• _What you are asked to do_: Character for character, reproduce every entry below.
*** Opening Supplied information ***
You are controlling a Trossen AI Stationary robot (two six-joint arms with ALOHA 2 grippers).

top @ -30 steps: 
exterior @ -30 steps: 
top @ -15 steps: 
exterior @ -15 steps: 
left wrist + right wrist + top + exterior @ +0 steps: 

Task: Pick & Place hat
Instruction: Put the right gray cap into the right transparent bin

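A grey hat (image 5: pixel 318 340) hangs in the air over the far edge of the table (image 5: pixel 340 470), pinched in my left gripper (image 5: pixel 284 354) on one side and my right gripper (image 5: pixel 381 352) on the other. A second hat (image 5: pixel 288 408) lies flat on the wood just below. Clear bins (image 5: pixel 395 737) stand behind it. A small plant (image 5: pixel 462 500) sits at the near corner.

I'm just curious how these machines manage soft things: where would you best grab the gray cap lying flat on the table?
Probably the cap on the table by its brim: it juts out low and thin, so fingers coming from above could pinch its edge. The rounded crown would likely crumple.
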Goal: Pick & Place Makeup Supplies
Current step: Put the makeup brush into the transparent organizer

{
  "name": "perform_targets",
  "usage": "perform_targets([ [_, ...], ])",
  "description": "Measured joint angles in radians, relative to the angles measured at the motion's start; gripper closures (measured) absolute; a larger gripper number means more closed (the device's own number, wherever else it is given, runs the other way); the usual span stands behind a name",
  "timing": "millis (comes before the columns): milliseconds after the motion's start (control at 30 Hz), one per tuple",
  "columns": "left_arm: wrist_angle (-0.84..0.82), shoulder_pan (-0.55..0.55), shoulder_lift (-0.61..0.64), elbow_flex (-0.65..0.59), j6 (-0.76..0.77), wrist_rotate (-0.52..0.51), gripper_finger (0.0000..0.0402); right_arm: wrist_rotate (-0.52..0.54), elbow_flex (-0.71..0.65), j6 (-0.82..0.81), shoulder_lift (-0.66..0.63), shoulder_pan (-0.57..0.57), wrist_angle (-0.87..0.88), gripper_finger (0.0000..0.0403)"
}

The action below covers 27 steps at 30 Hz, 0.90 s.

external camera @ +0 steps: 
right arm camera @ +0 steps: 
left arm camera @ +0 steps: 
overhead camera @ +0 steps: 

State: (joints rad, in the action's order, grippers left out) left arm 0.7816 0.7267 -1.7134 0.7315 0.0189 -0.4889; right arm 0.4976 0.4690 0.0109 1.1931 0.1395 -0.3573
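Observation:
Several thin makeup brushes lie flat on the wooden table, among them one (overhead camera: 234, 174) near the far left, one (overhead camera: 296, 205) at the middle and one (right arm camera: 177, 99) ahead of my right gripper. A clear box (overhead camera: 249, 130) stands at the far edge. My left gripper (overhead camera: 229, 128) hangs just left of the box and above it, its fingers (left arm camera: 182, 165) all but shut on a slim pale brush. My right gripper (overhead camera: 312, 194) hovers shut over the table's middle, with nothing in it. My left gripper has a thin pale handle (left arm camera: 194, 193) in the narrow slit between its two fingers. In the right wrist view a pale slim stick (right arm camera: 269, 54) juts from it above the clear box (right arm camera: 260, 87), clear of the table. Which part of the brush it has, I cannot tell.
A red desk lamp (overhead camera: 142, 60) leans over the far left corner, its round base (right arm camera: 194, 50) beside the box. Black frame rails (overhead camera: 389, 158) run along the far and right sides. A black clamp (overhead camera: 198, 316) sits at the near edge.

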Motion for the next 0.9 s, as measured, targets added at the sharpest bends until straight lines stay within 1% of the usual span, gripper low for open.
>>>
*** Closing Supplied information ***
• _Written reply_:
You are controlling a Trossen AI Stationary robot (two six-joint arms with ALOHA 2 grippers).

top @ -30 steps: 
exterior @ -30 steps: 
top @ -15 steps: 
exterior @ -15 steps: 
left wrist + right wrist + top + exterior @ +0 steps: 

Task: Pick & Place hat
Instruction: Put the right gray cap into the right transparent bin

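A grey hat (image 5: pixel 318 340) hangs in the air over the far edge of the table (image 5: pixel 340 470), pinched in my left gripper (image 5: pixel 284 354) on one side and my right gripper (image 5: pixel 381 352) on the other. A second hat (image 5: pixel 288 408) lies flat on the wood just below. Clear bins (image 5: pixel 395 737) stand behind it. A small plant (image 5: pixel 462 500) sits at the near corner.

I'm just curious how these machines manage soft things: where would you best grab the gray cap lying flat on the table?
Probably the cap on the table by its brim: it juts out low and thin, so fingers coming from above could pinch its edge. The rounded crown would likely crumple.
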Goal: Pick & Place Makeup Supplies
Current step: Put the makeup brush into the transparent organizer

{
  "name": "perform_targets",
  "usage": "perform_targets([ [_, ...], ])",
  "description": "Measured joint angles in radians, relative to the angles measured at the motion's start; gripper closures (measured) absolute; a larger gripper number means more closed (the device's own number, wherever else it is given, runs the other way); the usual span stands behind a name",
  "timing": "millis (comes before the columns): milliseconds after the motion's start (control at 30 Hz), one per tuple",
  "columns": "left_arm: wrist_angle (-0.84..0.82), shoulder_pan (-0.55..0.55), shoulder_lift (-0.61..0.64), elbow_flex (-0.65..0.59), j6 (-0.76..0.77), wrist_rotate (-0.52..0.51), gripper_finger (0.0000..0.0402); right_arm: wrist_rotate (-0.52..0.54), elbow_flex (-0.71..0.65), j6 (-0.82..0.81), shoulder_lift (-0.66..0.63), shoulder_pan (-0.57..0.57), wrist_angle (-0.87..0.88), gripper_finger (0.0000..0.0403)"
}

The action below covers 27 steps at 30 Hz, 0.90 s.

external camera @ +0 steps: 
right arm camera @ +0 steps: 
left arm camera @ +0 steps: 
overhead camera @ +0 steps: 

State: (joints rad, in the action's order, grippers left out) left arm 0.7816 0.7267 -1.7134 0.7315 0.0189 -0.4889; right arm 0.4976 0.4690 0.0109 1.1931 0.1395 -0.3573
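Observation:
Several thin makeup brushes lie flat on the wooden table, among them one (overhead camera: 234, 174) near the far left, one (overhead camera: 296, 205) at the middle and one (right arm camera: 177, 99) ahead of my right gripper. A clear box (overhead camera: 249, 130) stands at the far edge. My left gripper (overhead camera: 229, 128) hangs just left of the box and above it, its fingers (left arm camera: 182, 165) all but shut on a slim pale brush. My right gripper (overhead camera: 312, 194) hovers shut over the table's middle, with nothing in it. My left gripper has a thin pale handle (left arm camera: 194, 193) in the narrow slit between its two fingers. In the right wrist view a pale slim stick (right arm camera: 269, 54) juts from it above the clear box (right arm camera: 260, 87), clear of the table. Which part of the brush it has, I cannot tell.
A red desk lamp (overhead camera: 142, 60) leans over the far left corner, its round base (right arm camera: 194, 50) beside the box. Black frame rails (overhead camera: 389, 158) run along the far and right sides. A black clamp (overhead camera: 198, 316) sits at the near edge.
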
Motion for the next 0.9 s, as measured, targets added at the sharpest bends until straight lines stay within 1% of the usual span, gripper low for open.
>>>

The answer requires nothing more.